---------- Information shown
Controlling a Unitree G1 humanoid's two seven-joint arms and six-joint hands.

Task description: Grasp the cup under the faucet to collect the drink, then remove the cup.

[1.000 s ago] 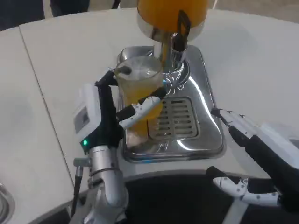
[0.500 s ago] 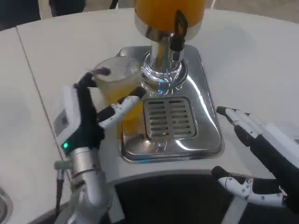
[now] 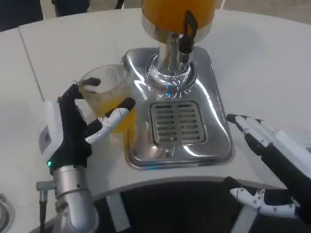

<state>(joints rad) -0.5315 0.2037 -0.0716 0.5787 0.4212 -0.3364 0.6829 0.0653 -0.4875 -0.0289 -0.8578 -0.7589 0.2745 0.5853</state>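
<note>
White tabletop (image 3: 272, 58) carries everything. Nearest, the right hand (image 3: 272, 165) waits with fingers spread, empty. Further off, the left hand (image 3: 80, 128) grips the juice-filled plastic cup (image 3: 104, 97) beside the dispenser's chrome drip tray (image 3: 214, 121), clear of the faucet (image 3: 186, 34). Tilting could spill juice; a loose grip might drop it.

a clear cup (image 3: 108, 94) holding orange drink is gripped by the left hand (image 3: 77, 131), left of the chrome drip tray (image 3: 177, 128) and off its edge. the faucet (image 3: 186, 35) with its black lever is seen under the orange tank (image 3: 176, 12), at the far end of the tray. the slotted grate (image 3: 176, 122) lies bare. the right hand (image 3: 272, 160) is held with fingers apart over the white table (image 3: 262, 63), right of the tray and near.
</note>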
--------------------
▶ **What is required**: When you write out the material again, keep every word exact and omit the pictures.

▶ **Exercise answer**:
Controlling a Unitree G1 humanoid's two seven-joint arms and six-joint hands.

Task description: Grasp the cup under the faucet to collect the drink, then remove the cup.

[1.000 s ago] 
[0.500 s ago] 
[now] 

<state>(joints rad) -0.5315 0.2037 -0.0716 0.5787 0.4212 -0.3364 0.6829 0.0653 -0.4875 -0.0289 -0.8578 -0.7589 0.2745 0.5853</state>
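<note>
White tabletop (image 3: 272, 58) carries everything. Nearest, the right hand (image 3: 272, 165) waits with fingers spread, empty. Further off, the left hand (image 3: 80, 128) grips the juice-filled plastic cup (image 3: 104, 97) beside the dispenser's chrome drip tray (image 3: 214, 121), clear of the faucet (image 3: 186, 34). Tilting could spill juice; a loose grip might drop it.

a clear cup (image 3: 108, 94) holding orange drink is gripped by the left hand (image 3: 77, 131), left of the chrome drip tray (image 3: 177, 128) and off its edge. the faucet (image 3: 186, 35) with its black lever is seen under the orange tank (image 3: 176, 12), at the far end of the tray. the slotted grate (image 3: 176, 122) lies bare. the right hand (image 3: 272, 160) is held with fingers apart over the white table (image 3: 262, 63), right of the tray and near.
</note>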

The output contains nothing more.